§ ACTIVITY
Please repeat the data exactly. Any picture in it stays out.

*** AVAILABLE DATA Section Begins ***

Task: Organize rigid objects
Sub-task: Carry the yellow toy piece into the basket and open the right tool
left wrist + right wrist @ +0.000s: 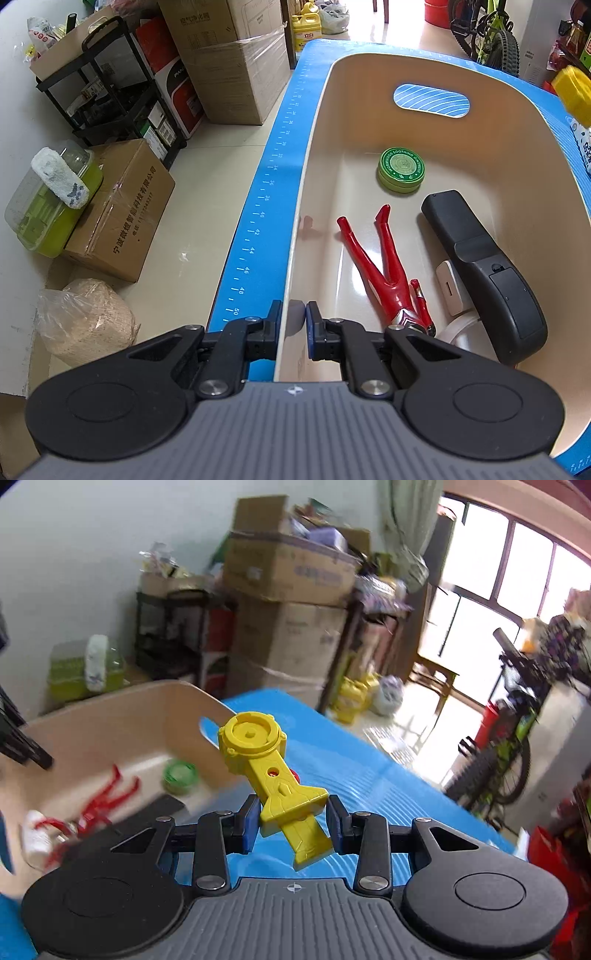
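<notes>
Right gripper clamps yellow toy, held above blue mat just right of bin. Left gripper pinches beige bin near wall; inside: red figure, green tin, black remote.

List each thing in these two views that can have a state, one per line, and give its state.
left gripper: shut on the bin wall
right gripper: shut on the yellow toy
yellow toy: held up above the blue mat
beige bin: uncovered, partly filled
green tin: lid on, flat in the bin
red figure: lying down in the bin
black remote: lying down in the bin
</notes>
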`<state>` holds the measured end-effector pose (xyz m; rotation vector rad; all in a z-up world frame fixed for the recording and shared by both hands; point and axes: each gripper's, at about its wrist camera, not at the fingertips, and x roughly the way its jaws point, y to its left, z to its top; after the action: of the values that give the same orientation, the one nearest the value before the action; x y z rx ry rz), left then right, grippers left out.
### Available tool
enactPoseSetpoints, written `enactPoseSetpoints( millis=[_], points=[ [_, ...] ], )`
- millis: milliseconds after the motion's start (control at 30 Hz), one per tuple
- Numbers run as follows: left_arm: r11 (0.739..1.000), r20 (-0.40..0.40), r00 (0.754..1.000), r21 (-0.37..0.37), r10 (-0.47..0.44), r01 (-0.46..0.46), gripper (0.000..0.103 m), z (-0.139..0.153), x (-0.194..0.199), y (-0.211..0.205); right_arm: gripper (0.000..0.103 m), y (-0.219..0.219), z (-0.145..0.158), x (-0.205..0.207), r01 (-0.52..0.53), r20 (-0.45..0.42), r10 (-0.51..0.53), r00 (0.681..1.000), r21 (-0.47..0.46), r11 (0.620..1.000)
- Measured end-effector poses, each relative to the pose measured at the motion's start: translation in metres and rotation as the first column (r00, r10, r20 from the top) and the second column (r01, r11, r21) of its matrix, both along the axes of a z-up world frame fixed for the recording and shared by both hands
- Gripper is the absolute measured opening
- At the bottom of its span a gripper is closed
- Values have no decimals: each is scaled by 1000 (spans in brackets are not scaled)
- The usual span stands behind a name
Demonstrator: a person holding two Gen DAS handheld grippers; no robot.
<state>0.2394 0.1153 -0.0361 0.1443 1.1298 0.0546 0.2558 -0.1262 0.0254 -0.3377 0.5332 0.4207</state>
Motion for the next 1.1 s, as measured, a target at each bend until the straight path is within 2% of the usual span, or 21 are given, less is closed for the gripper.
enactPoseSetpoints(
  millis=[233,667,1000,1100],
  points=[
    [1000,2,1000,-11,-2,2,14,-1,0,2,45,49,7,6,-51,-50,52,997,13,999],
    [1000,4,1000,-12,-2,2,13,-1,0,2,45,137,-21,0,-132,-151,125,981,-41,990],
    [1000,3,1000,-13,-3,3,13,-1,0,3,45,169,-49,2,-136,-280,94,955,-135,981],
    [1000,2,1000,-10,-4,4,13,-1,0,2,45,171,-58,2,-133,-315,84,945,-138,981]
  ],
)
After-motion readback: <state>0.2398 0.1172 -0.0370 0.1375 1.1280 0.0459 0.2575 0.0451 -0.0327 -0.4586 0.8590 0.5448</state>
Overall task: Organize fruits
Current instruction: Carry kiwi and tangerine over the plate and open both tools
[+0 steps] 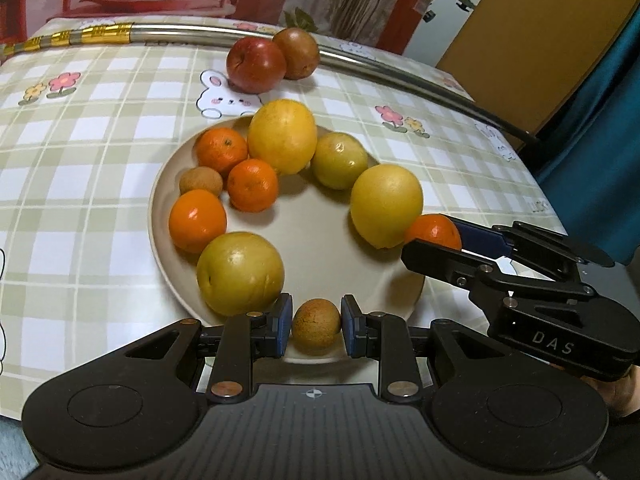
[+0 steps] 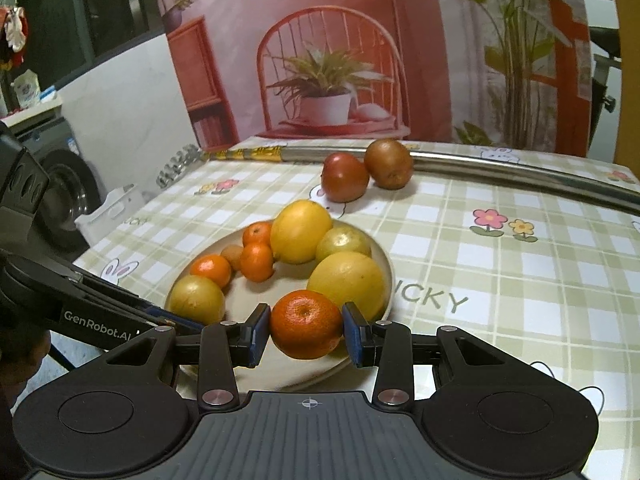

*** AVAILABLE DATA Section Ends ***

§ ANSWER SPACE
Task: Organize rigid objects
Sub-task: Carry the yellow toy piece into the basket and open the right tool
left wrist + right wrist @ +0.000s: 
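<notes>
Right gripper clamps yellow toy, held above blue mat just right of bin. Left gripper pinches beige bin near wall; inside: red figure, green tin, black remote.

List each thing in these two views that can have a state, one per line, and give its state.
left gripper: shut on the bin wall
right gripper: shut on the yellow toy
yellow toy: held up above the blue mat
beige bin: uncovered, partly filled
green tin: lid on, flat in the bin
red figure: lying down in the bin
black remote: lying down in the bin
</notes>
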`<state>` holds the measured end-effector pose (xyz m; rotation vector rad; all in a z-up world frame fixed for the recording and shared by both hands; point and axes: each gripper's, at about its wrist camera, not at the fingertips, and x roughly the way its jaws point, y to its left, z to its top; after the action: of the values that give the same orientation, the one nearest the value before the action; x y z rx ry rz), left then right, grippers left out.
### Available tool
enactPoseSetpoints, written `enactPoseSetpoints( millis=[_], points=[ [_, ...] ], )`
- millis: milliseconds after the motion's start (control at 30 Hz), one per tuple
- Numbers run as follows: left_arm: r11 (0.739..1.000), r20 (-0.40..0.40), r00 (0.754..1.000), r21 (-0.37..0.37), r10 (-0.47..0.44), r01 (-0.46..0.46), gripper (0.000..0.103 m), z (-0.139..0.153), x (-0.194..0.199), y (-0.211..0.205); right_arm: gripper (0.000..0.103 m), y (-0.219..0.219), z (-0.145..0.158), x (-0.205..0.207), r01 (-0.52..0.53), r20 (-0.45..0.42), r10 (-0.51..0.53), r00 (0.681..1.000), r21 (-0.47..0.46), r11 (0.620..1.000)
- Measured end-effector poses, each relative to the pose measured at the motion's start: translation in metres and rotation as the first column (r00, r10, r20 from the top) and the second column (r01, r11, r21) of its matrix, both along the axes of a z-up world frame fixed for the recording and shared by both hands
- Gripper is the absolute measured opening
- At the bottom of its span a gripper is closed
- Values have no decimals: each is scaled by 1000 (spans in brackets are not scaled)
- The usual span stands behind a name
Demonstrator: a person holding two Gen DAS handheld grippers; no robot.
<state>0.2394 0.1153 -0.0361 0.1443 1.1298 0.0546 0.2558 -0.1262 0.0254 -0.3377 0.5332 0.4207</state>
Motion for the next 1.1 s, as measured, a target at each bend until the straight path is within 2% of the usual span, or 21 are given, less is closed for the gripper.
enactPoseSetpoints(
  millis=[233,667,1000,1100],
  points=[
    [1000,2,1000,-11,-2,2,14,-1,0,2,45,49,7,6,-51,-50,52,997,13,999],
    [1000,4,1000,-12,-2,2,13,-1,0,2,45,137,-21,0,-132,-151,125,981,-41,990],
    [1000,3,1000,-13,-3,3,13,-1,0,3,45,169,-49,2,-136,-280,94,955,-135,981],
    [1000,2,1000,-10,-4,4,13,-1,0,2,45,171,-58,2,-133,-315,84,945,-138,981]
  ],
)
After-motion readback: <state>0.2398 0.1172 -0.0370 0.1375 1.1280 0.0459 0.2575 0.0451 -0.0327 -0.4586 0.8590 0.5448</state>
Overall task: Organize fruits
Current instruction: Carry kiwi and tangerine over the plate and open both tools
[+0 steps] 
[+0 steps] 

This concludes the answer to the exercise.